Identify each line below that contains the word "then", and copy it out.

* * * * * * * * *

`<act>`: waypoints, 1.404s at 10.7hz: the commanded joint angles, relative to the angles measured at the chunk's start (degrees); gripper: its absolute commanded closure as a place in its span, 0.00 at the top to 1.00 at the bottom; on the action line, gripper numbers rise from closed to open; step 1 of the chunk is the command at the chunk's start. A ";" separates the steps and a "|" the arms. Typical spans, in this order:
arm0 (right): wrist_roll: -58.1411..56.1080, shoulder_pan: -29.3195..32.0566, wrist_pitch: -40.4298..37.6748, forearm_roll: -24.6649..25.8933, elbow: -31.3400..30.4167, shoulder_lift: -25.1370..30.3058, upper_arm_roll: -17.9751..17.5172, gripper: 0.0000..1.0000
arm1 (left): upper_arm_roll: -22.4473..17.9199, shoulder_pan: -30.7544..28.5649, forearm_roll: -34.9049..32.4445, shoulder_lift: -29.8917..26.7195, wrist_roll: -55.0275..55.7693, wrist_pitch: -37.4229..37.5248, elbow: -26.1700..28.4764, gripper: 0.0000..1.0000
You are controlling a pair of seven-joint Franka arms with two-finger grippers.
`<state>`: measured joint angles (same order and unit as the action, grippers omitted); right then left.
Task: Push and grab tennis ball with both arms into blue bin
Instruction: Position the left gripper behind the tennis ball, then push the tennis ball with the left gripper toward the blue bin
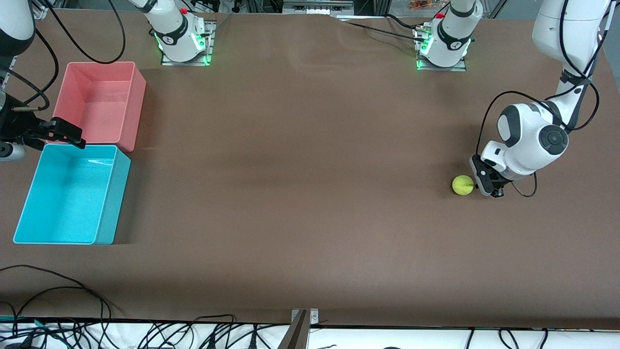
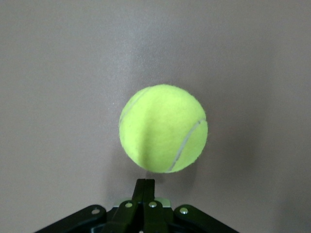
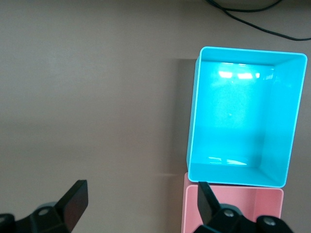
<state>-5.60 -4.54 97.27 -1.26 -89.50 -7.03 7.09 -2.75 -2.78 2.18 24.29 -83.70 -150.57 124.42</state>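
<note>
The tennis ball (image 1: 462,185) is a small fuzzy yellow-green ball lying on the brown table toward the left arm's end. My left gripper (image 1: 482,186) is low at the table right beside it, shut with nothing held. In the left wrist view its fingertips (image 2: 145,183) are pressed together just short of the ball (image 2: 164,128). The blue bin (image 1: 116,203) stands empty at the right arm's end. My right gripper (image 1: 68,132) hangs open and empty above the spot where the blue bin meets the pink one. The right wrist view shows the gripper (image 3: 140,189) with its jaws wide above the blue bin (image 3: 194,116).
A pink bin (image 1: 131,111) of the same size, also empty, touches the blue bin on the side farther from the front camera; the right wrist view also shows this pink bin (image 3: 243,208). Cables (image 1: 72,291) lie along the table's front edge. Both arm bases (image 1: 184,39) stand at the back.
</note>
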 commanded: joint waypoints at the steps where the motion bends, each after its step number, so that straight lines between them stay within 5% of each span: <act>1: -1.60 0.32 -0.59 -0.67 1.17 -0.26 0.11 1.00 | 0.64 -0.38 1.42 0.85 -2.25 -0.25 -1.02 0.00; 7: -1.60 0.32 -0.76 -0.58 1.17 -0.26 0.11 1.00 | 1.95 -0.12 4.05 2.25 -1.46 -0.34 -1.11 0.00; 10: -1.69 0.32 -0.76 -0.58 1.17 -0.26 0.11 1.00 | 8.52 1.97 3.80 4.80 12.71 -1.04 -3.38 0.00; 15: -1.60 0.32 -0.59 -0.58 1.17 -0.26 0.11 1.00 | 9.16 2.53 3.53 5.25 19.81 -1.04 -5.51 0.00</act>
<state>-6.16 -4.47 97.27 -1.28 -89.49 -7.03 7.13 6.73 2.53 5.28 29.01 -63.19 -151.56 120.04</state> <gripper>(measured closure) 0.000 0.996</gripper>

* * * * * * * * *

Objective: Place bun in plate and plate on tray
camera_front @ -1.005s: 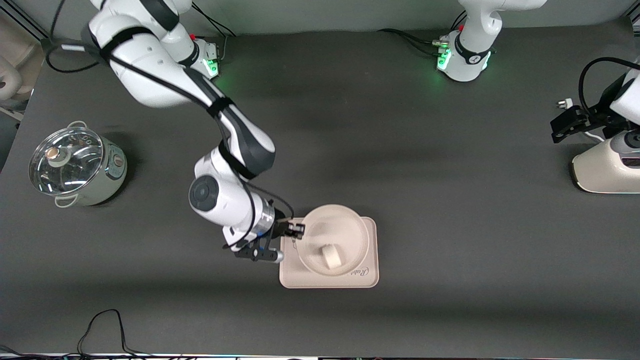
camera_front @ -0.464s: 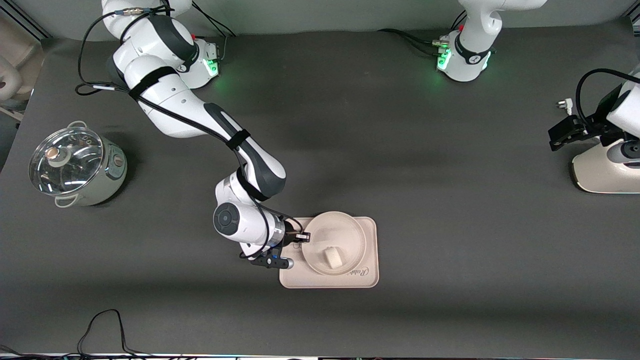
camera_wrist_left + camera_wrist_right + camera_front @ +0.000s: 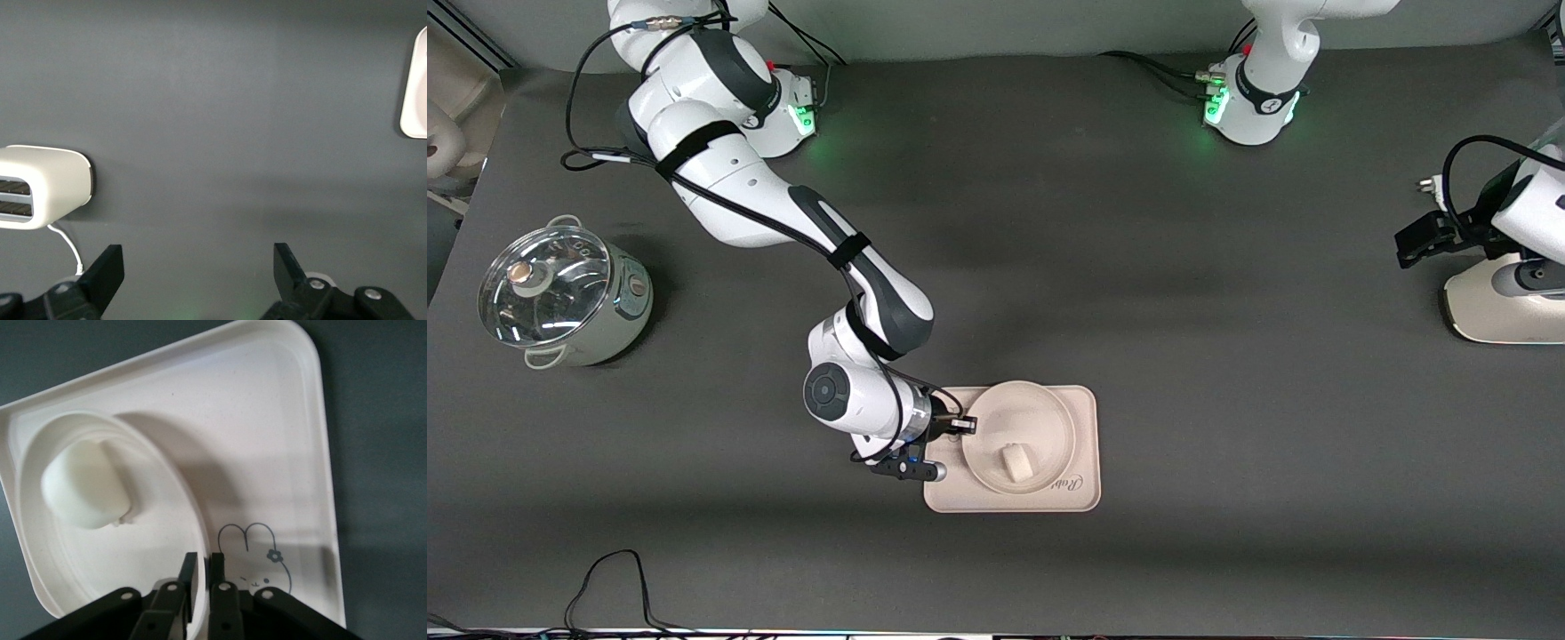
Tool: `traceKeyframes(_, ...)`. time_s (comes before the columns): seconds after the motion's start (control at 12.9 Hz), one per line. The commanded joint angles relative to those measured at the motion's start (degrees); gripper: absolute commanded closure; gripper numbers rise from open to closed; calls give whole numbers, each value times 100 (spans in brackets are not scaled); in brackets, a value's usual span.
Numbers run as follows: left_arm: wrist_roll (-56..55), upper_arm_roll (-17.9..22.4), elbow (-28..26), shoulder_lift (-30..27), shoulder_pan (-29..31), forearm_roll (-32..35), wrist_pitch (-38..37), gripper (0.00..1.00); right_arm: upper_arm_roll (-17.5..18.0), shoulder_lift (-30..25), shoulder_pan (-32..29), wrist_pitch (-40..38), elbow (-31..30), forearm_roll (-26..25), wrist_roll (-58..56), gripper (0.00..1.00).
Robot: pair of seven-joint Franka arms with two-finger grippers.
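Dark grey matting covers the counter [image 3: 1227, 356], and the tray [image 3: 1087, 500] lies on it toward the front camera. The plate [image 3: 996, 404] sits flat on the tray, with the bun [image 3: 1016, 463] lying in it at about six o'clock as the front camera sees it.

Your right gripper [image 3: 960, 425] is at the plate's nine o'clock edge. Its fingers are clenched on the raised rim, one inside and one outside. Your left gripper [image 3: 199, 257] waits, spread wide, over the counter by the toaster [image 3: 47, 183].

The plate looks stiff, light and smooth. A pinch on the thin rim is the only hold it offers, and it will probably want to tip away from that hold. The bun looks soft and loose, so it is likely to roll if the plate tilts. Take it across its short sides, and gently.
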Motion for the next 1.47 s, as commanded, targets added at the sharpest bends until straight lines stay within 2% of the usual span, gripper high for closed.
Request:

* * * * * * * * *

Solution to this problem:
`<state>`: measured joint angles (same order and unit as the action, grippers omitted); right then left.
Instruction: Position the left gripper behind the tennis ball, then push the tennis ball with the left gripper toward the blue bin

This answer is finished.